In some other embodiments, for the first network block corresponding to each stage, the first classification layer in the first network block is used to classify the initial features of the to-be-recognized speech, so as to obtain the first probability that the to-be-recognized speech belongs to each preset attribute category under the target speech attribute. The preset attribute category corresponding to the largest first probability is selected as the predicted attribute category to which the to-be-recognized speech belongs. The first expert layer corresponding to the predicted attribute category in the first network block is selected, and the first expert layer is used to encode the initial features of the to-be-recognized speech to obtain the first encoding feature. The first encoding feature obtained from each first network block are fused to obtain the first encoding feature finally output by the encoding network.

In some embodiments, as shown in FIG. 2, the encoding network includes a self-attention layer, a first residual calculation and normalization layer, a first network block, and a second residual calculation and normalization layer, which are connected in sequence. After the initial features of the to-be-recognized speech are encoded by the encoding network, the first encoding feature may be obtained. The first network block includes the first classification layer and the first expert layers.

At block S13, the first encoding feature is decoded according to a decoding network to obtain a recognition text of the to-be-recognized speech.

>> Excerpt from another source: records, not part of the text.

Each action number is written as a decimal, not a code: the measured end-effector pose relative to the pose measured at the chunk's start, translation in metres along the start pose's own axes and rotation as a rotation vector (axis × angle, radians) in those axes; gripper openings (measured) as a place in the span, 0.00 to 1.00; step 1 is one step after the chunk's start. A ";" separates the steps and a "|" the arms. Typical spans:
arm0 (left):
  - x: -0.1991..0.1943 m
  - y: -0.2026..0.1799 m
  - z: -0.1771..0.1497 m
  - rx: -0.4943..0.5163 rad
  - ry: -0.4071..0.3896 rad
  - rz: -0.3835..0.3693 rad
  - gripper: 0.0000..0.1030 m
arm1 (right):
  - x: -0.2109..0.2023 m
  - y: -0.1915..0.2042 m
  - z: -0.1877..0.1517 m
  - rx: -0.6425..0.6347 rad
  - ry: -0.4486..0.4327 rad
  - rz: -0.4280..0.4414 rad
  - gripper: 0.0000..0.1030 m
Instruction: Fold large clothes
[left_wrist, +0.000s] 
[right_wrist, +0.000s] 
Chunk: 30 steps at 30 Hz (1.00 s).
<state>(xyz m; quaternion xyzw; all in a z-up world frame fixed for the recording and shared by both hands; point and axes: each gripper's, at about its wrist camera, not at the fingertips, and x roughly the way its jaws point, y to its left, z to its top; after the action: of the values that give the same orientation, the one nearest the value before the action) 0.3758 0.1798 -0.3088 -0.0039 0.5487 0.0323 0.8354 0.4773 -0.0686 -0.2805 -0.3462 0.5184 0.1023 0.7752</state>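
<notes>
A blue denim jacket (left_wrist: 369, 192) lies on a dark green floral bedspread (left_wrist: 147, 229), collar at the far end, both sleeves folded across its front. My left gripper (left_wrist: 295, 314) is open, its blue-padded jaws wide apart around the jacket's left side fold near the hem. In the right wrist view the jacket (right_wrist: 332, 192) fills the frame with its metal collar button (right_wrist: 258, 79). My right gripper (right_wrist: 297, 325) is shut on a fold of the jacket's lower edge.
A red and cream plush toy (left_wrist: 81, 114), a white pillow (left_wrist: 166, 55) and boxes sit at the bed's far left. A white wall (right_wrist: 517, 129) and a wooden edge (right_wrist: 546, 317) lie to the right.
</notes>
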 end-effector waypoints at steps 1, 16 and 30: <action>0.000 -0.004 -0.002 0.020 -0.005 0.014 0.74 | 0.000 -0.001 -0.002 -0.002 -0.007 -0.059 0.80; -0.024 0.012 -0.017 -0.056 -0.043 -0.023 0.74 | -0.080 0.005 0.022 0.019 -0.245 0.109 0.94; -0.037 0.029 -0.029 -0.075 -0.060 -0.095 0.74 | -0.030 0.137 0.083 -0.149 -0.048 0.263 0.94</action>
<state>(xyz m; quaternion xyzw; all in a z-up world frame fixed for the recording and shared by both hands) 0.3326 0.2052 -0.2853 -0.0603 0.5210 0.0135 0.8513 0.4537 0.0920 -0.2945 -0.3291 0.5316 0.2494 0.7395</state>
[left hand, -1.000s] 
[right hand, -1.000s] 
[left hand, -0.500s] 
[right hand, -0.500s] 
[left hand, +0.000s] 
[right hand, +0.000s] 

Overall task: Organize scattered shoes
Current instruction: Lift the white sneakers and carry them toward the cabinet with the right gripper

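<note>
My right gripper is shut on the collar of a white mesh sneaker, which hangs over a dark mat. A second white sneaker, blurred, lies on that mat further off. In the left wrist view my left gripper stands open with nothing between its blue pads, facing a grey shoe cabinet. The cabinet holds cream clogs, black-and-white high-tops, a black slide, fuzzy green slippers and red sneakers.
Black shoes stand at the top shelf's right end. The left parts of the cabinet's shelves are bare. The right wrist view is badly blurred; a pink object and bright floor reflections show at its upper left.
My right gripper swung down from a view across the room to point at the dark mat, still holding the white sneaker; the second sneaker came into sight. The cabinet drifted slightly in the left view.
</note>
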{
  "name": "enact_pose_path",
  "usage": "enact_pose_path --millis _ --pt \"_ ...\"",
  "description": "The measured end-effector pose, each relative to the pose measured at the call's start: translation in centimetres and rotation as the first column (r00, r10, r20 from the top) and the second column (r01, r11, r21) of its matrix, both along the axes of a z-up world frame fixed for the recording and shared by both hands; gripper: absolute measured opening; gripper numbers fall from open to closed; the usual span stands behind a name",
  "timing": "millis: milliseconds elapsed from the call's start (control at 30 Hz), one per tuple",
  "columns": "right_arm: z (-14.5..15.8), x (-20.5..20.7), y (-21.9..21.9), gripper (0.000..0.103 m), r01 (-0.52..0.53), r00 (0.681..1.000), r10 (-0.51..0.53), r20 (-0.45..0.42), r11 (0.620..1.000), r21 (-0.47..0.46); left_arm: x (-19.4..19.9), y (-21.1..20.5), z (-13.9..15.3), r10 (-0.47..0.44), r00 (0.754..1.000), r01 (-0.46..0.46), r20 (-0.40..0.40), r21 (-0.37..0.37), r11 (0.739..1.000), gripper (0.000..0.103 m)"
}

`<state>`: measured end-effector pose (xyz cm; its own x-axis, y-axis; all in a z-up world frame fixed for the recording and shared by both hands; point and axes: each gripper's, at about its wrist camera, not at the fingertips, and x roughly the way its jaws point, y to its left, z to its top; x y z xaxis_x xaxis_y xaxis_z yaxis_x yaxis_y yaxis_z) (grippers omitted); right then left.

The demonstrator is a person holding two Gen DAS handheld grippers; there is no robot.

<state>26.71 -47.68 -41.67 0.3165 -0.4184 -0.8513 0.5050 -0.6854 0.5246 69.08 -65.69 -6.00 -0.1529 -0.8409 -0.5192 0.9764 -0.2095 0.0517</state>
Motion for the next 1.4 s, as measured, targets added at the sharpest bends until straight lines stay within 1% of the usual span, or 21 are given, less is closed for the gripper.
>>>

In some embodiments, the decoding network may adopt an autoregressive decoder, a transformer decoder, or an attention-based decoder.

In some embodiments, the decoding network adopts the transformer decoder. The decoding network includes an attention layer, an interactive attention processing layer, a feedforward neural network, a fully connected layer, and a normalization layer, which are connected in sequence. Both decoding characters obtained at each previous decoding moment and the first encoding feature output by the encoding network are input into the decoding network. The decoding network uses the attention layer to perform attention processing on features of the decoding characters obtained at each previous decoding moment to obtain a first feature vector. An interactive attention processing is performed on the first feature vector and the first encoding feature to obtain a second feature vector. After the second feature vector passes through the feedforward neural network, the fully connected layer, and the normalization layer in sequence, a decoding character at a current moment may be obtained.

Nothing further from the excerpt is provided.